### Your instructions:
For this exercise, reproduce each entry below exactly, excluding pictures.

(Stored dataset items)
* * *

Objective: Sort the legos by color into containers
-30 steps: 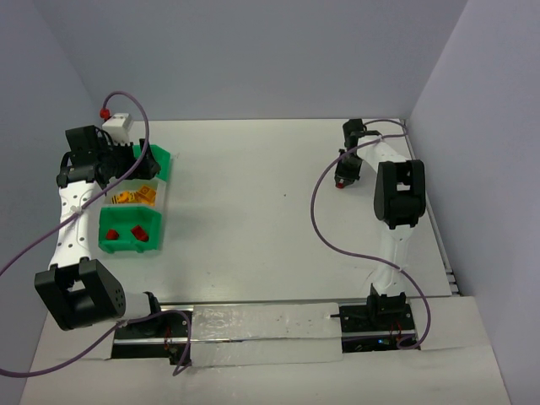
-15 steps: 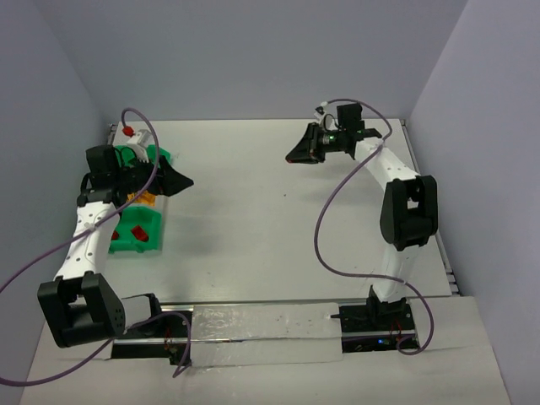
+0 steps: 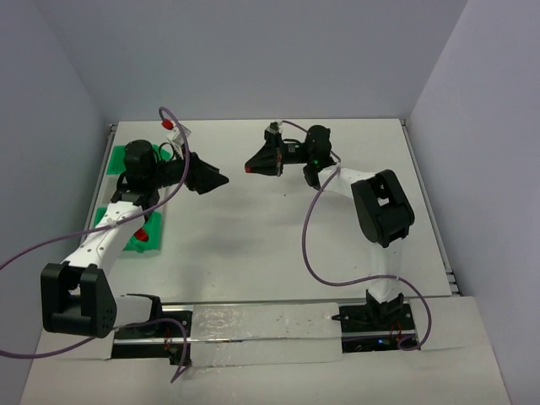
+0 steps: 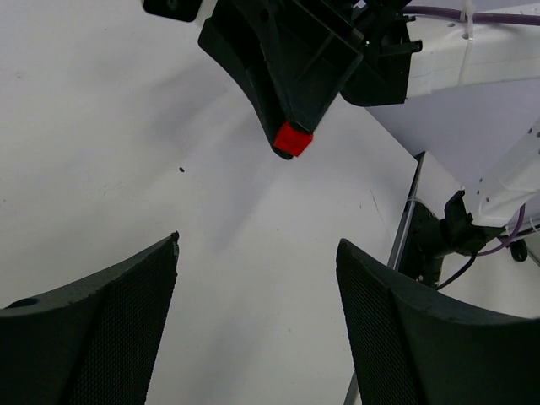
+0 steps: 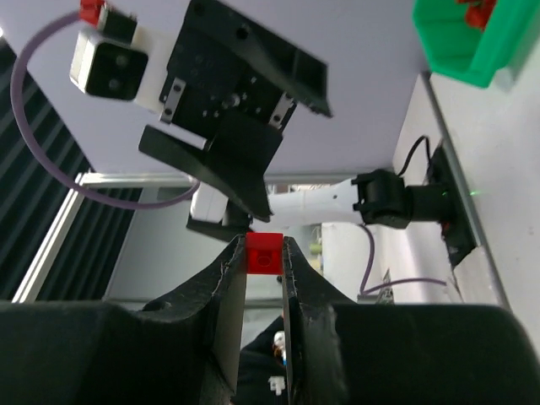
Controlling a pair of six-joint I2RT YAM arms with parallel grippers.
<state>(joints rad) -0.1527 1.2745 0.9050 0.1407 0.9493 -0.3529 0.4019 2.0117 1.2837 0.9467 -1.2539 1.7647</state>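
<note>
**Mid-air hand-over pose.** The right gripper (image 5: 263, 246) is pinching one small red plastic brick (image 5: 263, 253) by two opposite faces, its jaws nearly closed. It is holding the brick above the white table (image 3: 278, 228), facing the left gripper (image 4: 257, 245), which is gaping wide and carrying nothing. The brick is probably light, rigid and slick, so a square grip across its free faces is looking safest. Count: one brick aloft and one red brick (image 3: 142, 237) lying in the near bright green plastic bin (image 3: 126, 246). Two green bins are showing, the far green bin (image 3: 116, 159) partly hidden.

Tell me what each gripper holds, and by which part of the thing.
The right gripper pinches one red lego by two opposite sides. The left gripper is open and holds nothing.
</note>
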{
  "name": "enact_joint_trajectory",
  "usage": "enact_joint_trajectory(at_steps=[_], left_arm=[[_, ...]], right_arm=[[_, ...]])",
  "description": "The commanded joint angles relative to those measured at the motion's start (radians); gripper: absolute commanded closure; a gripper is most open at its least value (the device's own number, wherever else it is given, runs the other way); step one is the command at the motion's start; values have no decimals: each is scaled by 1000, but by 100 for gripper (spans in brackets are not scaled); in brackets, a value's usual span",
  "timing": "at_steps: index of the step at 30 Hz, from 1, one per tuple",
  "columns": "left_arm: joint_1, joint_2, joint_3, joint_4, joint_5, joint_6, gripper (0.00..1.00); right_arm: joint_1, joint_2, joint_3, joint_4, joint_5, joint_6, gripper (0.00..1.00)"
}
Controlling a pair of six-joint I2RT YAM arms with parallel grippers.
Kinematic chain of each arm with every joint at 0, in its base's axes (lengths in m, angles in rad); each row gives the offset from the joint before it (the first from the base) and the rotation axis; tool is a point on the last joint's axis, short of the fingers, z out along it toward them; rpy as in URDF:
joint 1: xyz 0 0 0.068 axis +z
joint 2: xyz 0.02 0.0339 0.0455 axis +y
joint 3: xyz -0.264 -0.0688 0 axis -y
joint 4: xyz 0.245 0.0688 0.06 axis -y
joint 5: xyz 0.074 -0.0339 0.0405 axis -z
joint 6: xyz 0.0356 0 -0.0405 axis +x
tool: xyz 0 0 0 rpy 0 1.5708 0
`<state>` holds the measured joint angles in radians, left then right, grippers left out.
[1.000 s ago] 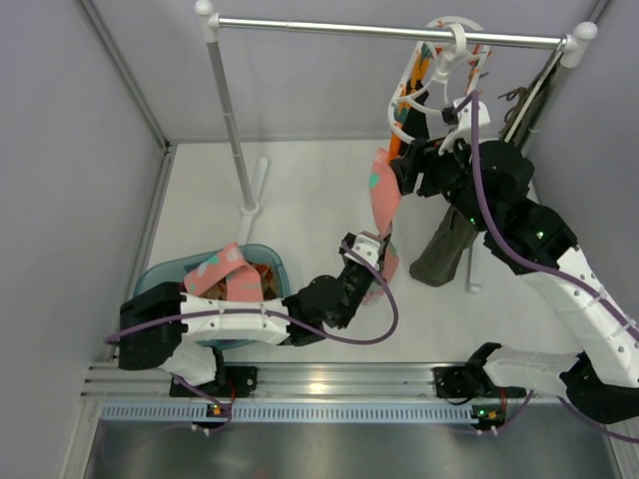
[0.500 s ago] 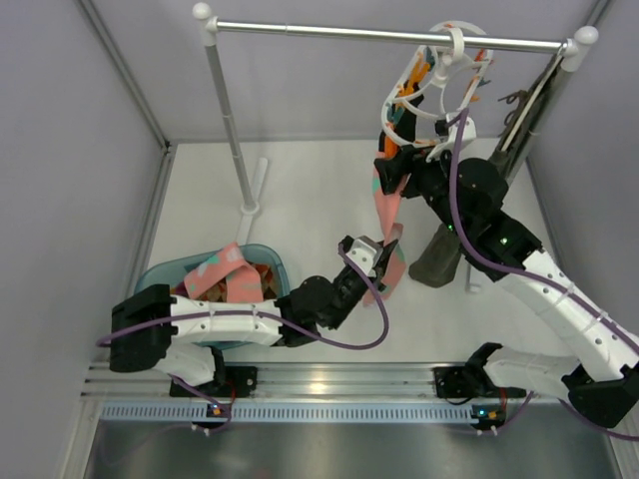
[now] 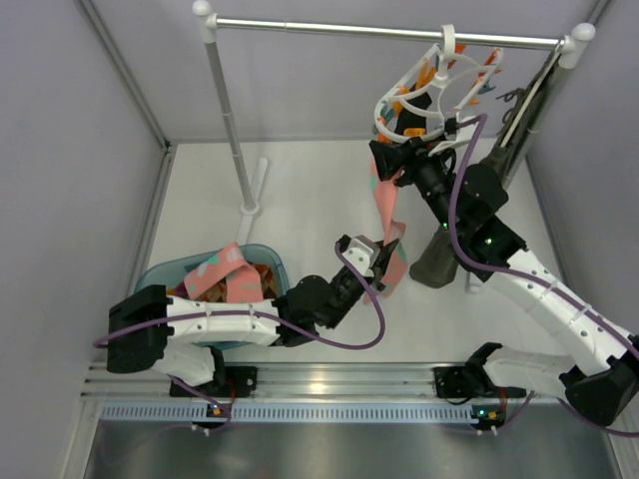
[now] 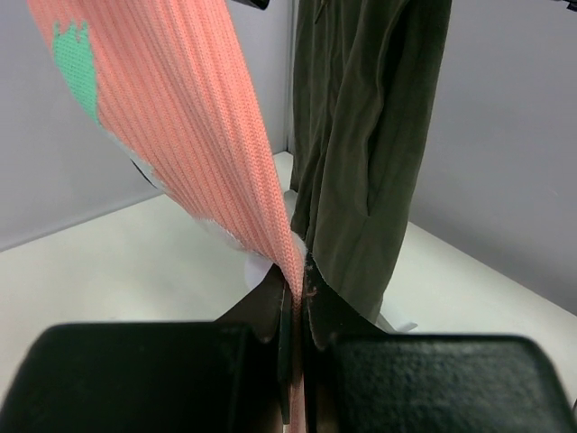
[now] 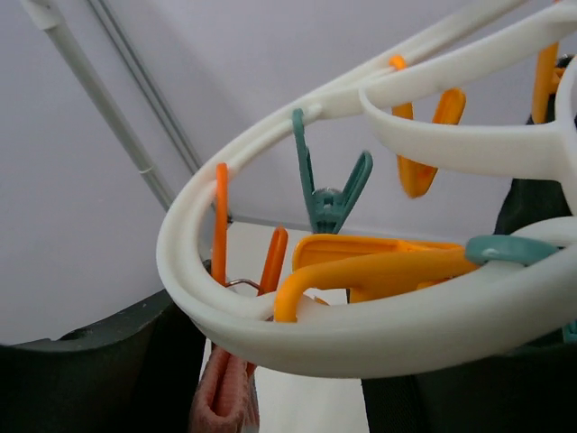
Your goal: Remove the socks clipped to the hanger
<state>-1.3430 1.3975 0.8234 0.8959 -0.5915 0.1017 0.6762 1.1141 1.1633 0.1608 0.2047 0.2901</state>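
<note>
Pink sock (image 3: 383,210) under white hanger (image 3: 427,90)

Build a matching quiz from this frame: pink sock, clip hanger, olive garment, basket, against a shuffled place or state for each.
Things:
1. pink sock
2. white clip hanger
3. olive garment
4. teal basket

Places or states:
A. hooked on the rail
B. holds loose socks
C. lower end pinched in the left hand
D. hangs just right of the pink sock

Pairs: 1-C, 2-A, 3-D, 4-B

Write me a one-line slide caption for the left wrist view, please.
Left gripper pinching the lower end of a hanging pink sock, an olive garment hanging beyond it.
</note>
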Motion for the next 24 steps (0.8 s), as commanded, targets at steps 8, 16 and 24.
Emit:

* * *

### Expected answer:
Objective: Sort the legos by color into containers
-30 steps: 
-15 steps: 
+0 steps: 
+0 steps: 
+0 steps: 
Controlling a pair of six-joint I2RT YAM arms with parallel grippers.
<state>(joints rad) -0.1527 1.2745 0.9050 0.1407 0.9493 -0.3529 0.4019 2.0117 1.2837 0.9467 -1.2539 1.7647</state>
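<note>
**Mid-air hand-over pose.** The right gripper (image 5: 263, 246) is pinching one small red plastic brick (image 5: 263, 253) by two opposite faces, its jaws nearly closed. It is holding the brick above the white table (image 3: 278, 228), facing the left gripper (image 4: 257, 245), which is gaping wide and carrying nothing. The brick is probably light, rigid and slick, so a square grip across its free faces is looking safest. Count: one brick aloft and one red brick (image 3: 142, 237) lying in the near bright green plastic bin (image 3: 126, 246). Two green bins are showing, the far green bin (image 3: 116, 159) partly hidden.

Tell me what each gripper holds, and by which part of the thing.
The right gripper pinches one red lego by two opposite sides. The left gripper is open and holds nothing.
</note>
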{
  "name": "enact_joint_trajectory",
  "usage": "enact_joint_trajectory(at_steps=[_], left_arm=[[_, ...]], right_arm=[[_, ...]])",
  "description": "The commanded joint angles relative to those measured at the motion's start (radians); gripper: absolute commanded closure; a gripper is most open at its least value (the device's own number, wherever else it is given, runs the other way); step one is the command at the motion's start; values have no decimals: each is scaled by 1000, but by 100 for gripper (spans in brackets are not scaled); in brackets, a value's usual span",
  "timing": "at_steps: index of the step at 30 Hz, from 1, one per tuple",
  "columns": "left_arm: joint_1, joint_2, joint_3, joint_4, joint_5, joint_6, gripper (0.00..1.00); right_arm: joint_1, joint_2, joint_3, joint_4, joint_5, joint_6, gripper (0.00..1.00)"
}
Controlling a pair of six-joint I2RT YAM arms with parallel grippers.
Kinematic chain of each arm with every joint at 0, in its base's axes (lengths in m, angles in rad); each row gives the offset from the joint before it (the first from the base) and the rotation axis; tool is a point on the last joint's axis, short of the fingers, z out along it toward them; rpy as in URDF:
joint 1: xyz 0 0 0.068 axis +z
joint 2: xyz 0.02 0.0339 0.0455 axis +y
joint 3: xyz -0.264 -0.0688 0 axis -y
joint 4: xyz 0.245 0.0688 0.06 axis -y
joint 5: xyz 0.074 -0.0339 0.0405 axis -z
joint 6: xyz 0.0356 0 -0.0405 axis +x
tool: xyz 0 0 0 rpy 0 1.5708 0
`<state>` holds the measured joint angles in radians, left then right, grippers left out.
[1.000 s ago] 
[0.500 s ago] 
[now] 
[now] 
[now] 
Your goal: Remove the socks clipped to the hanger
<state>-1.3430 1.3975 0.8234 0.8959 -0.5915 0.1017 0.6762 1.1141 1.1633 0.1608 0.2047 0.2901</state>
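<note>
Pink sock (image 3: 383,210) under white hanger (image 3: 427,90)

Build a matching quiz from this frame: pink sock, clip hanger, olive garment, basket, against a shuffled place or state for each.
Things:
1. pink sock
2. white clip hanger
3. olive garment
4. teal basket

Places or states:
A. hooked on the rail
B. holds loose socks
C. lower end pinched in the left hand
D. hangs just right of the pink sock

Pairs: 1-C, 2-A, 3-D, 4-B

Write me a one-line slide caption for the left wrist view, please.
Left gripper pinching the lower end of a hanging pink sock, an olive garment hanging beyond it.
</note>
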Motion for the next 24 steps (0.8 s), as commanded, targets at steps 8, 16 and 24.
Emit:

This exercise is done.